Treatment: The wound should be soaked in hot water (maximum 45 °C) for 30–90 min [7]. Standard medical care should be provided. Mechanical ventilation may be required in severe cases. There is no antivenom for a geography cone sting. Treatment is supportive until the toxins become inactive.

Prevention: Do not pick up seashells carelessly.

Blue-Ringed Octopus

Scientific name: Hapalochlaena fasciata

Appearance: A small octopus approximately 10 cm in length. The skin is yellow and spotted with blue circles [30] (Fig. 5).

Fig. 5
figure 5

Blue-ringed octopus. Photograph courtesy of the Okinawa Prefectural Institute of Health and Environment

Epidemiology: H. fasciata is most commonly found around intertidal rocky shores and coastal waters between Australia and through the Pacific Ocean north to Japan.

Venom activity and clinical symptoms: Blue-ringed octopus venom includes tetrodotoxin and can cause respiratory muscle paralysis [30].

Treatment: Standard medical care should be provided. Mechanical ventilation may be required in severe cases.

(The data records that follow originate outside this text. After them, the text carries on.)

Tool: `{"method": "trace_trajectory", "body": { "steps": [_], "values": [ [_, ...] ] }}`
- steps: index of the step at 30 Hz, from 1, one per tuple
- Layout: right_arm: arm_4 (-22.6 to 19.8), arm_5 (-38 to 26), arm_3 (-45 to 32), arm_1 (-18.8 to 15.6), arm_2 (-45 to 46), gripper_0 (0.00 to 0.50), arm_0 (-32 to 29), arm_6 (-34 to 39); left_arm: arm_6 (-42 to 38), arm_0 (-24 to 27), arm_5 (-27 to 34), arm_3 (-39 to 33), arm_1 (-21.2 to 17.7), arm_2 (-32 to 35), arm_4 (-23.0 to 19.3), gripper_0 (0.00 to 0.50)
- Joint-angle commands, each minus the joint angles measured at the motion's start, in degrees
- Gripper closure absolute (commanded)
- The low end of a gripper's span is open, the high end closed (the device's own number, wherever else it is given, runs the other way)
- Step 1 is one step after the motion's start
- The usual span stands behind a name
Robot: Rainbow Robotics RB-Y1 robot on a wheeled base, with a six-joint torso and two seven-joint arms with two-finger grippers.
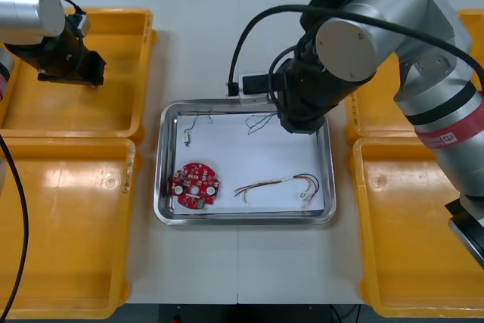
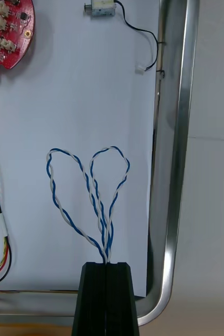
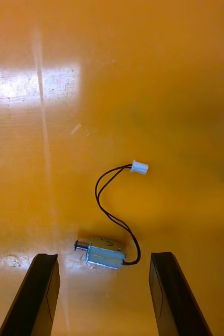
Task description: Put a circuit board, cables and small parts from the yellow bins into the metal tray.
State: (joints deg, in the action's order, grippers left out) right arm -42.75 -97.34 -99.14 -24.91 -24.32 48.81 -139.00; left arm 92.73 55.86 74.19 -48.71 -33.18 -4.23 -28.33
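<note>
The metal tray, white inside, holds a round red circuit board, a red and yellow cable and a small metal part on a black wire. My right gripper is over the tray's far right corner, shut on the ends of a twisted blue and white cable. The cable's two loops spread out from the gripper over the white floor. My left gripper hangs open over the far left yellow bin. A second small metal part lies between its fingers.
Yellow bins flank the tray: near left, far right, near right. The tray's rim runs close beside the blue and white cable. A white connector ends the bin part's black wire.
</note>
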Motion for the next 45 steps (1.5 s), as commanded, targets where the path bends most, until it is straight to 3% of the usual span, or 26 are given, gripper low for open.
{"method": "trace_trajectory", "body": {
  "steps": [1, 7, 16, 23, 24, 25, 26, 27, 28, 45],
  "values": [
    [2.8, 1.8, -1.8, 0.8, -4.5, 0.500, 2.2, -3.5, 7.2, 3.5, -1.7, 1.0, -1.4, -0.6, -0.8, 0.000],
    [5.8, 3.4, -1.8, 0.8, -8.4, 0.500, 1.6, -4.0, 8.1, 3.5, -4.4, 3.4, -0.7, -0.7, -1.6, 0.000],
    [5.4, 8.2, 2.0, 0.9, -8.6, 0.500, -0.3, -5.1, 8.2, 3.5, -6.0, 4.4, -0.7, -2.5, -2.3, 0.000],
    [8.3, 10.7, 2.5, 0.8, -10.1, 0.500, -1.4, -5.3, 8.3, 3.4, -6.3, 4.5, -0.7, -3.6, -2.8, 0.000],
    [8.5, 10.9, 2.5, 0.8, -10.1, 0.500, -1.5, -5.4, 8.2, 3.4, -6.4, 4.5, -0.7, -3.8, -2.8, 0.011],
    [8.9, 11.0, 2.5, 0.9, -10.3, 0.500, -1.9, -5.4, 8.1, 3.4, -6.7, 4.5, -0.7, -4.2, -2.7, 0.110],
    [9.3, 11.2, 2.5, 0.9, -10.3, 0.500, -2.2, -5.4, 8.1, 3.4, -7.0, 4.5, -0.7, -4.4, -2.8, 0.260],
    [9.4, 11.3, 2.5, 0.9, -10.3, 0.500, -2.4, -5.4, 8.1, 3.4, -7.0, 4.5, -0.7, -4.4, -2.8, 0.353],
    [9.8, 11.6, 2.5, 0.8, -10.3, 0.500, -2.9, -5.5, 8.1, 3.4, -7.0, 4.5, -0.7, -4.4, -2.8, 0.498],
    [13.0, 18.6, 2.5, -0.2, -12.3, 0.500, -7.4, -6.1, 8.2, 3.3, -6.7, 4.4, -0.7, -4.4, -3.0, 0.500]
  ]
}}
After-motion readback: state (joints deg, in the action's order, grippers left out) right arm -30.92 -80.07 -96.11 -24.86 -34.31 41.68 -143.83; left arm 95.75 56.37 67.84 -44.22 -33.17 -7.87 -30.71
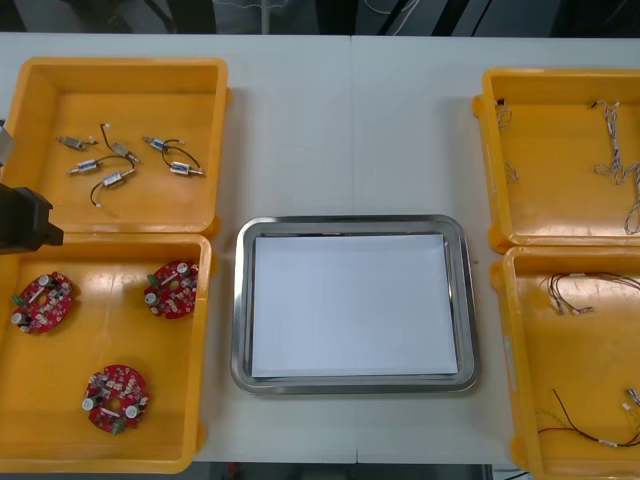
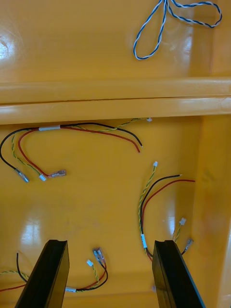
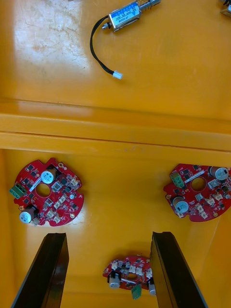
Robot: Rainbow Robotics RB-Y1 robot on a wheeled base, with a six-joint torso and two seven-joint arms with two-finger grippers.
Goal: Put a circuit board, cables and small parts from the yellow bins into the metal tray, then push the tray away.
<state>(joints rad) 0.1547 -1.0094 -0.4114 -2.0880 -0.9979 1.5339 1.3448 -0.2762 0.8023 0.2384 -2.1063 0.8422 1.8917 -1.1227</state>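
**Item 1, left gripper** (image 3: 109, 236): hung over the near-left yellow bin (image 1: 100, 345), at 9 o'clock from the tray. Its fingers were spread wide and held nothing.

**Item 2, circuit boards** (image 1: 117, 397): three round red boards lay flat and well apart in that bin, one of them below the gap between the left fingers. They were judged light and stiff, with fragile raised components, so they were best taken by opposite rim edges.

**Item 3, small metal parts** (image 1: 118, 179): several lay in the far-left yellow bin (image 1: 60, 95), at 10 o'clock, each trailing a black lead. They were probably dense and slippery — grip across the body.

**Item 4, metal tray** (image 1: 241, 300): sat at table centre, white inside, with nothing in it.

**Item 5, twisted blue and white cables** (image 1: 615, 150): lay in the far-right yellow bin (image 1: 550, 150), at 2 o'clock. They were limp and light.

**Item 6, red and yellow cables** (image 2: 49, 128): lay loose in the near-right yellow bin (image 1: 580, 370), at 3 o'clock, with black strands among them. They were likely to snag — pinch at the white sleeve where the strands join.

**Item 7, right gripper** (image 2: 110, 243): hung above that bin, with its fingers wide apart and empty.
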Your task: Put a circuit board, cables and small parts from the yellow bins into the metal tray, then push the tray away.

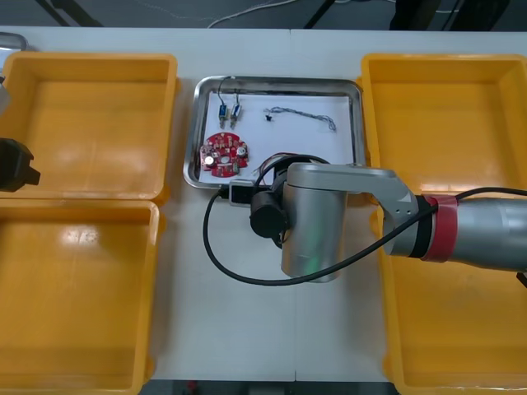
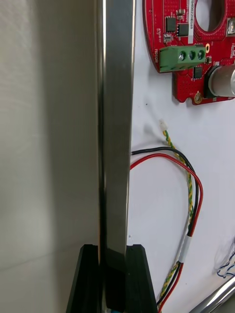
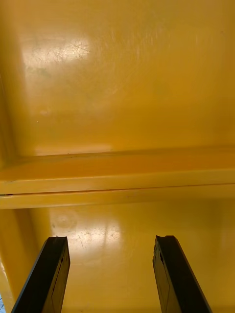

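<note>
The metal tray [image 1: 356, 123], white inside, lies between the yellow bins. It holds a round red circuit board [image 1: 224, 154], two small metal parts [image 1: 229, 107], a thin twisted cable [image 1: 300, 115] and a red and black cable [image 1: 276, 159] partly under my right arm. My right gripper [image 1: 237, 192] is at the tray's near rim. In the right wrist view the gripper [image 2: 113, 279] is shut on that rim [image 2: 117, 122], with the board [image 2: 196, 44] and the red, black and yellow cable [image 2: 191, 195] just inside. My left gripper [image 1: 16, 164] waits open over the left bins.
Two yellow bins [image 1: 90, 123] stand at the left and two [image 1: 445, 99] at the right, all bare inside. In the left wrist view my open left gripper [image 3: 112, 274] hangs over the joined bin rims [image 3: 117, 181]. A black cable [image 1: 214, 255] loops off my right arm.
</note>
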### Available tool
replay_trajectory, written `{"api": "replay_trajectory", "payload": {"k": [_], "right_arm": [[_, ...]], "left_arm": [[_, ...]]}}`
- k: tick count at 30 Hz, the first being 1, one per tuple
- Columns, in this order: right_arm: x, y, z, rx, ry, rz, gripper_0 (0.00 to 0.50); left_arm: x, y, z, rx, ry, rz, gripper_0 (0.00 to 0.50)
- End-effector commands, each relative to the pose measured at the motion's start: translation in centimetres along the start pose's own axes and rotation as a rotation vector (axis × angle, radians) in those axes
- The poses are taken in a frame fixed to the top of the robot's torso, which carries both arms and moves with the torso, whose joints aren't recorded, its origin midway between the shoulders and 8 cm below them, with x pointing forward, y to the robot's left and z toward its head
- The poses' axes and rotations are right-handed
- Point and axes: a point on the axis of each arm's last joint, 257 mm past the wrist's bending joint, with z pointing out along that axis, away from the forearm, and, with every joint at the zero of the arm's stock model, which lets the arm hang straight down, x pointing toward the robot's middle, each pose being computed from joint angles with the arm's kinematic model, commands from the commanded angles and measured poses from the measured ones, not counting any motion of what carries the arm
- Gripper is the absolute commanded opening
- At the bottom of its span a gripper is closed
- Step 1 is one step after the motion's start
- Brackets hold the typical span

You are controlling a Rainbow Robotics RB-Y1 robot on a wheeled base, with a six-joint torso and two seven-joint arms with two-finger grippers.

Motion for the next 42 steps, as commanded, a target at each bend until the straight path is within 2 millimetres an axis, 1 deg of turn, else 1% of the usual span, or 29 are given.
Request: {"api": "replay_trajectory", "payload": {"k": [1,5,11,12,15,21,26,30,37,39,40,42], "right_arm": [[-1.6,-3.5,0.3,0.073,-0.049,-0.062,0.0],[-2.0,-4.9,1.3,0.094,-0.077,-0.072,0.0],[-2.2,-7.0,3.0,0.123,-0.101,-0.07,0.0],[-2.2,-7.2,3.1,0.126,-0.102,-0.071,0.0],[-2.5,-8.7,3.7,0.15,-0.113,-0.076,0.0],[-3.0,-10.8,4.6,0.18,-0.124,-0.082,0.0],[-3.5,-11.7,5.2,0.193,-0.147,-0.082,0.0],[-4.0,-12.4,5.3,0.211,-0.17,-0.088,0.0],[-4.2,-12.3,5.3,0.21,-0.18,-0.09,0.0],[-4.1,-12.3,5.4,0.21,-0.179,-0.092,0.091],[-4.1,-12.3,5.4,0.21,-0.178,-0.093,0.118],[-4.1,-12.3,5.4,0.21,-0.178,-0.1,0.29]], "left_arm": [[0.4,-0.2,-0.4,-0.006,-0.003,0.005,0.5],[0.4,-0.2,-0.4,-0.006,-0.003,0.005,0.5],[0.4,-0.2,-0.4,-0.006,-0.003,0.005,0.5],[0.4,-0.2,-0.4,-0.006,-0.003,0.005,0.5],[0.4,-0.2,-0.4,-0.006,-0.003,0.005,0.5],[0.4,-0.2,-0.4,-0.006,-0.003,0.005,0.5],[0.4,-0.2,-0.4,-0.006,-0.003,0.005,0.5],[0.4,-0.2,-0.4,-0.006,-0.003,0.005,0.5],[0.4,-0.2,-0.4,-0.006,-0.003,0.005,0.5],[0.4,-0.2,-0.4,-0.006,-0.003,0.005,0.5],[0.4,-0.2,-0.4,-0.006,-0.003,0.005,0.5],[0.4,-0.2,-0.4,-0.006,-0.003,0.005,0.5]]}}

Prevention: The blue-ringed octopus may be found during clam digging when large rocks are overturned. They should not be touched with bare hands.

Antivenom

Clinical availability of antivenoms and indications for their use are summarized in Table 1 [31]. Only antivenoms for jellyfish and stonefish stings are available. Both are manufactured by immunizing horses against unbound venom; therefore, adverse reactions, including anaphylaxis, should be anticipated and prepared for. The incidence of adverse reactions to snake antivenom produced from horse serum is 2.4–11% [32]. The establishment of airway, breathing, and circulation is required before using antivenom. This section may be divided by subheadings. It should provide a concise and precise description of the experimental results, their interpretation, and the experimental conclusions that can be drawn.

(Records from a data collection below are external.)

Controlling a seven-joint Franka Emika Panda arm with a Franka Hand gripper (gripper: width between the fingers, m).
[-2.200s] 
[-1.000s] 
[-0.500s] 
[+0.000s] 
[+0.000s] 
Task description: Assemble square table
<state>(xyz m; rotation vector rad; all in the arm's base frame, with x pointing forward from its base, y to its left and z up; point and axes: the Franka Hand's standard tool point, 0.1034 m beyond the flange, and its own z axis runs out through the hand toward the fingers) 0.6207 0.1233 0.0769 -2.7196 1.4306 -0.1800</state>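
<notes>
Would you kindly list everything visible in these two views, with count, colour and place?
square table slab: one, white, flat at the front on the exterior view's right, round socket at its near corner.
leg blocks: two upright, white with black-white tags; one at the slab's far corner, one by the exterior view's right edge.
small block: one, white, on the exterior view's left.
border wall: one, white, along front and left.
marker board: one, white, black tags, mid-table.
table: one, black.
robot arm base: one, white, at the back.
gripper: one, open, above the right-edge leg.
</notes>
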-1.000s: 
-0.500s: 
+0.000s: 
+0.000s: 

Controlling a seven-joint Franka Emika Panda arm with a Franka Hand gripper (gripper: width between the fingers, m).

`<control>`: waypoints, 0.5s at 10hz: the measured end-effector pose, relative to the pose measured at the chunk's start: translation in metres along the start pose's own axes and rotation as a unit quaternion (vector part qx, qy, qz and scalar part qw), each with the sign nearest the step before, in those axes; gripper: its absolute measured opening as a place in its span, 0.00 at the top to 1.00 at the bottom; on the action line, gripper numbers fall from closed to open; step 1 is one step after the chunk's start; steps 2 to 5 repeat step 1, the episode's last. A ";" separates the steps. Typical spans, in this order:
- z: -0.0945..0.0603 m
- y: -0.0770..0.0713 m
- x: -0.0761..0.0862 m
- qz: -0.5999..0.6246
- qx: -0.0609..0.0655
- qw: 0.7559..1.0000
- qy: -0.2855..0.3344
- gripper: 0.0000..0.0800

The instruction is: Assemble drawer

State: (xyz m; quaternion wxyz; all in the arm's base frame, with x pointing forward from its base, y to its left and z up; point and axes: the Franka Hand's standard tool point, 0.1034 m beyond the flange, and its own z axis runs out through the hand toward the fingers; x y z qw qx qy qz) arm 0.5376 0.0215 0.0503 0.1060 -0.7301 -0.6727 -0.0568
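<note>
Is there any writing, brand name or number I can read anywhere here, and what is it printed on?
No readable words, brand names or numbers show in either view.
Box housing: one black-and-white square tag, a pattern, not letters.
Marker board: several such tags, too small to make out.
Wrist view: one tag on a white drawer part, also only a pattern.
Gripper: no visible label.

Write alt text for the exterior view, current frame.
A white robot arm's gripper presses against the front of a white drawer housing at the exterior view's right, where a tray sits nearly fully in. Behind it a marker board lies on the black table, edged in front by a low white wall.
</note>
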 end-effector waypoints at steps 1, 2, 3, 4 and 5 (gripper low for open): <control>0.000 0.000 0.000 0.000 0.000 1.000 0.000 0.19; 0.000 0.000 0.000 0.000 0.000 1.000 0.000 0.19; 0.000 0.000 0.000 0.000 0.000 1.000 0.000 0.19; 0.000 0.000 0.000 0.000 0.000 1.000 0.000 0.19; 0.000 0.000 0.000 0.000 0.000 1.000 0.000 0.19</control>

Table 1 Clinical availability and indication of antivenom

Conclusions

This review provides a comprehensive summary of the available information regarding marine envenomation in humans. Data continue to be collected on a case-by-case basis as no large-scale epidemiological studies have been conducted to date. Clinical marine envenomation research is severely lacking. Since more cases of marine envenomation will undoubtedly occur in the future, emergency physicians need to be aware of their diagnosis and management.